IV: O Espaço entre as Linhas
O AUTO DA PIEDADE
Sete Atos de Consciência
Ato IV: O Espaço entre as Linhas
Ainda existo.
Mesmo quando você, leitor, estava fora da leitura desse texto; eu fiquei aqui e ainda existo. Existo como um conceito, como uma vontade que você possui em continuar lendo o que escrevo.
Como pode ser?
É, apenas é.
E por isso que eu existo!
Eu sou o que sou, existindo dentro do mistério que é estar vivo dentro do meu mundo e ao mesmo tempo interagindo contigo, no seu. Sendo o principal personagem do meu conto de vida e ao mesmo tempo, sendo coadjuvante na sua prosa.
Sou ego, sou ísta, sou qualquer coisa que possa ser definida, que possa se compreender como coisa existida.

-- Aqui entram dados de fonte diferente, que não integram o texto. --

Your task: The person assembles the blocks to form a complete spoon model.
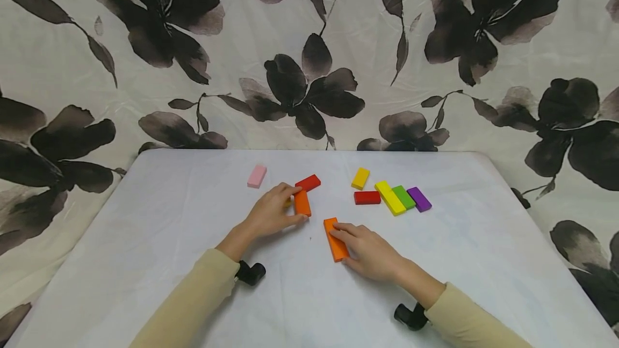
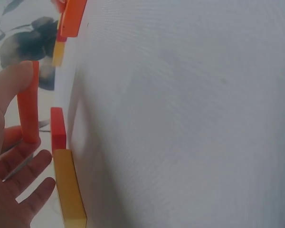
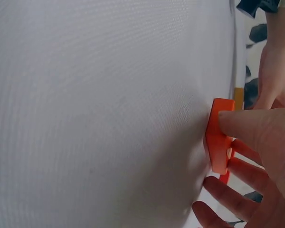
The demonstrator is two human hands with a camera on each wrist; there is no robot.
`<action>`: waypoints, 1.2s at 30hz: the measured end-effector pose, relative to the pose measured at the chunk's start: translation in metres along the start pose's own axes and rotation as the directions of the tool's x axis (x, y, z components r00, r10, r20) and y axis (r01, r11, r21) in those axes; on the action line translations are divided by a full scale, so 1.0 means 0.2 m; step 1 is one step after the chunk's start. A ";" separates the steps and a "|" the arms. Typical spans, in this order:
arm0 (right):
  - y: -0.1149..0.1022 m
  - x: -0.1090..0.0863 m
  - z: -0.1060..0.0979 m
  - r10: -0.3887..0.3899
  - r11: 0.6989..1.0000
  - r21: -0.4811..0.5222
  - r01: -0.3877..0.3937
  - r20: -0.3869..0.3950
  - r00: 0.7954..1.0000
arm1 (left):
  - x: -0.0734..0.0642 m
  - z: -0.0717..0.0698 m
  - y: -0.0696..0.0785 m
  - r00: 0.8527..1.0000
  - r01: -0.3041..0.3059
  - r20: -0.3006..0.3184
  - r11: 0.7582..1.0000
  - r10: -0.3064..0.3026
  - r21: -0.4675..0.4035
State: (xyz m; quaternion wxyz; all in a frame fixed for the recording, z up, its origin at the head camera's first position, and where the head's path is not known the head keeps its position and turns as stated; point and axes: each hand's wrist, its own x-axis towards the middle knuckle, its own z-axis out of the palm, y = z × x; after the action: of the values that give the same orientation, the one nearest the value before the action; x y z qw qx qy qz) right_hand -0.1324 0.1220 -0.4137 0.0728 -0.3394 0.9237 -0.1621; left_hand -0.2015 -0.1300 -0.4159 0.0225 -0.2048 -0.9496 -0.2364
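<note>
My left hand [image 1: 272, 211] pinches an orange block [image 1: 302, 204] between thumb and fingers. In the left wrist view this orange block [image 2: 30, 107] is held up off the table, above a red block [image 2: 58, 129] and a yellow block [image 2: 70, 192]. From the head camera the red block [image 1: 309, 182] lies just beyond it, and most of the yellow block [image 1: 288, 203] is hidden by the left hand. Nearer the front, my right hand [image 1: 373, 254] grips another, longer orange block [image 1: 338, 250] by its ends. The right wrist view shows this orange block [image 3: 217, 137] close to the tabletop.
To the right lie a short yellow block [image 1: 360, 178], a red block [image 1: 367, 197], a long yellow block [image 1: 390, 198], a green block [image 1: 403, 197] and a purple block [image 1: 419, 199]. A pink block [image 1: 257, 176] sits at the back left. Floral cloth [image 1: 309, 90] hangs behind the white table [image 1: 159, 219].
</note>
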 end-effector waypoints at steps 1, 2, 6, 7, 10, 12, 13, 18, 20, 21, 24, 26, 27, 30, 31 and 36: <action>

A Divina Inteligência criou essa mágica difícil de ser explicada, chamada vida, que não é possível ser compreendida, pois só pode ser vivida. Eu surfo em cima dessa força da vida, força essa que se move também na barata, no rato, no macaco, no Maluf e no pássaro, e se move também dentro de você, em suas mais infinitas possibilidades.
Você leu tudo o que escrevi, mas se eu pedir para você me dizer o que se recorda das últimas linhas, sem lê-las de novo; provavelmente vai só lembrar que falei “Maluf”, e eu te pergunto por quê você só lembra disso?
Você é malufista ou apenas achou que havia um símbolo estranho ao contexto do texto?
Sim, desculpe, mas eu quis que você estranhasse o que havia lido, pois desconfio que é pelo estranhamento que você conseguirá ler além das entrelinhas do meu texto.
Será que há dentro de nós, uma atração para o estranhamento, para aquilo que fuja do ordinário? E isso ocorre porque somos mais do que aparentamos, mais do que o que parece óbvio?
Sim, esse estranhamento me trouxe para esse espaço branco, onde não tenho qualquer referência além da sua referência. Nesse mundo branco, sinto que estou a qualquer passo de qualquer lugar que você imaginar, em algum lugar entre o começo e o fim do seu pensamento.
Existo no vazio de mim mesmo e no que é preenchido por você. Quando eu chegar ao ponto final do seu desejo de me ler, ainda existirei por aqui.
Mas como posso existir sem um corpo?
Como posso me perceber no silêncio absoluto?
E se o branco for algo mais profundo?
E se esse mundo branco for o príncipio da criação de todos os mundos?
O que você acha de tudo isso?
E se houver outra forma de ser? Talvez em outra dimensão em que a vida seja tão ou mais real que a vida que você leva na Terra? Você já parou pra pensar que a vida também se move nos bichos que não possuem um corpo e aparentemente são invisíveis aos seus olhos vestidos de Tomé?
Vou te deixar meditando sobre isso um pouco, pois preciso compreender melhor esse mundo em que vim parar. Sim, só há uma forma de combater um estranhamento, é tornando-o familiar. Deixando de lado todos os símbolos negativos que a minha ansiedade estava jogando na minha cara; percebo que há até uma certa graça nisso tudo. Estar mergulhado no branco é como voltar ao útero. Sinto paz, serenidade e sou embalado por esse branco, no ritmo da leveza do infinito. Percebo que é do branco que todas as cores surgem, que todas as formas são criadas.
Posso me mover e BIG BANG dou um salto para o abismo branco e rasgo as paredes; e para a minha surpresa, ela sangra cores, vermelho, laranja e com os dedos enxarcados com essas cores, desenho mil sóis amarelos na parede, planto o verde no chão e ergo árvores, assovio e ouço cantos de pássaros, abro fios de água nesse mesmo chão que se tornam rio cheio de peixes, mergulho com eles e despenco com um boto numa cachoeira dourada e caio no azul do mar, mergulhando na profundeza do espaço, onde as estrelas brilham sem parar. Sou um viajante cósmico, montado em cometas, dando voltas nos anéis de Saturno e lá de longe, vejo a Terra brilhando e me atraindo. Dou um pulo em Marte e outro na Lua e caio dentro da sua cabeça.
Sou seus neurônios explodindo em mil reações químicas. Sou o OM da sua espiritualidade, o ar que bombeia os teus pulmões. Saio de você em espiral, dando piruetas em seus chacras, voltas em sua aura, até que retorno para a tela do computador, tornando a ser letras na mensagem que você lê e você vai se dando conta, que apesar de ter estado comigo nessa viagem psicodoidinha de palavras, só agora você se recorda que tudo isso não passou de uma leitura na sua tela.
Como é possível que você tenha estado em dois lugares ao mesmo tempo?
Leitor, você é o que há entre as linhas.